La lune au ciel brillait calme et mystérieuse
Reflétant son image aux ondes du ruisseau
Au travers des taillis sa clarté dédaigneuse
Glissait comme un regret sur l'ombre d'un tombeau
Tout dormait dans la nuit quand un fantôme étrange
Passa comme un oiseau effleurant les moissons
Il avait le mystère et la grâce d'un ange
Descendre des cieux noirs au penchant des vallons
Je le vis disparaître au profond des ténèbres
Mais il semblait sourire aux choses d'ici bas
Et ses yeux n'avaient pas les tristesses funèbres
Des spectres expirants aux portes du trépas
Je restais confondu devant ce doux mystère
Etait-ce le présage annonçant les douleurs
Ou bien l'ange du rêve en ce lieu solitaire
Descendu pour chanter l'hymne sacré des coeurs
Une voix arrêta la marche du silence
Le fantôme drapé dans un grand manteau vert
Avançait dans la nuit chantant une romance
Et rêveur, j'écoutais son étrange concert
Il s'assit près de moi au sein de la Nature
Pour causer me dit-il. « Je suis venu ce soir
As-tu souffert hélas d'une longue torture
Ton coeur a-t-il aimé et vu s'enfuir l'espoir
As-tu pleuré les jours aux règnes éphémères
As-tu vécu la joie ainsi que le plaisir
Dis-moi pauvre mortel pleurais-tu les chimères
Dont tu gardas peut-être un trop cher souvenir »

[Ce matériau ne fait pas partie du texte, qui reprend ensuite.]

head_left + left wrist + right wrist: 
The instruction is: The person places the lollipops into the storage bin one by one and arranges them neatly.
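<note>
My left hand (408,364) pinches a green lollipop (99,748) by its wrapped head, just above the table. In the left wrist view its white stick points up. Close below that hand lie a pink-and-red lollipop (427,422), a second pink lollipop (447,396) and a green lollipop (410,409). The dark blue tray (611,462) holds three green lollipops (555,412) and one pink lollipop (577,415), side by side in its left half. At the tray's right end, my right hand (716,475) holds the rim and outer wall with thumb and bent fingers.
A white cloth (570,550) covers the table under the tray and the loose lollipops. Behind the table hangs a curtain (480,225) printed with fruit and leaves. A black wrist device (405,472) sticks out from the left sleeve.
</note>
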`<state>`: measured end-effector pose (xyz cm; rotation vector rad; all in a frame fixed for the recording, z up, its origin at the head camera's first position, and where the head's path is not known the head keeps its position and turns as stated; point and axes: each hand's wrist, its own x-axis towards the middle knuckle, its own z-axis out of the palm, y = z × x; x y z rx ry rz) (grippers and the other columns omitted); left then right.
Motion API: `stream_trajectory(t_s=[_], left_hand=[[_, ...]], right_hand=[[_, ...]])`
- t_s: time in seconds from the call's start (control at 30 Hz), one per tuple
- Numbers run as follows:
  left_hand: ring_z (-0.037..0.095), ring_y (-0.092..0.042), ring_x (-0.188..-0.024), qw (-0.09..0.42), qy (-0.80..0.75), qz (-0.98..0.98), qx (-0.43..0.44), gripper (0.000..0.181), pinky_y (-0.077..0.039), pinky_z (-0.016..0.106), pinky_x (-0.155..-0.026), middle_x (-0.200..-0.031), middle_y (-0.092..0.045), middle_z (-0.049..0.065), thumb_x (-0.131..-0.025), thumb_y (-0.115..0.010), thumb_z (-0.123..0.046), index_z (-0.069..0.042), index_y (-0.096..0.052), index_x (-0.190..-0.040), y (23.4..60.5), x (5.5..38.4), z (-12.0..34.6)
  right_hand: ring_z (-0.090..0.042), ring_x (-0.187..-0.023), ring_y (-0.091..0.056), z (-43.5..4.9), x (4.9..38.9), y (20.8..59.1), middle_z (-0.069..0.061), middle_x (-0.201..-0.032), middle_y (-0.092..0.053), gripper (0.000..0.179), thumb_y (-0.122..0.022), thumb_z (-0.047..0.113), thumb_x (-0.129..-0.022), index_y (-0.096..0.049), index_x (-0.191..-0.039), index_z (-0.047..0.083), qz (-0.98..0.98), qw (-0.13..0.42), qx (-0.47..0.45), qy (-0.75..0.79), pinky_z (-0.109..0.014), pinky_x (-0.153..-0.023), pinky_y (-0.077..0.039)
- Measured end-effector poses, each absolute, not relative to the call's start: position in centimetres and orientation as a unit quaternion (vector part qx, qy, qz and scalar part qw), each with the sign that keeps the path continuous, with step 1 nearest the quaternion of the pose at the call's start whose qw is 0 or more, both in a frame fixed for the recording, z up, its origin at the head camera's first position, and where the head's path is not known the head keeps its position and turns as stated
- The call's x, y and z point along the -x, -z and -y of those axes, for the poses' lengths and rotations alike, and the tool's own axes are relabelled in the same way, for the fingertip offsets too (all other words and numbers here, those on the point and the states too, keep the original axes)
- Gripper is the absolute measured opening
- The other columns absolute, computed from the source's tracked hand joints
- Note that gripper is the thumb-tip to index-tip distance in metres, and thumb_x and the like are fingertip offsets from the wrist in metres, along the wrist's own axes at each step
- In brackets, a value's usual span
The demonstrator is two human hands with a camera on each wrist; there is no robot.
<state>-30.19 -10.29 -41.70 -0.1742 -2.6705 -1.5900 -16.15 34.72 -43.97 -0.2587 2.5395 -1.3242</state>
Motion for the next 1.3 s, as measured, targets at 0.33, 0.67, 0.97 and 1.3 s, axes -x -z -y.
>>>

Hésitant, sous ses yeux, j'ouvris un livre rose
Il lût de mon passé les fragiles amours
« Courage, me dit-il, une métamorphose
Va changer dons ton coeur le mal des anciens jours
Une épouse saura adoucir ta souffrance
Et soutenir encor ton espoir affaibli
Dans les jours de tristesse il est une espérance
Qui brillera pour toi dans son regard ami »
Je compris que l'amour souriant à ma vie
Etait venu dans l'ombre en sons harmonieux
Griser de mes projets la tendre rêverie
Et calmer la douleur d'un passé malheureux
Tout dormait dans la Nuit quand le fantôme étrange
Partit comme un oiseau effleurant les moissons
Il avait le mystère et la grâce d'un ange
Volant d'un libre essor au penchant des vallons.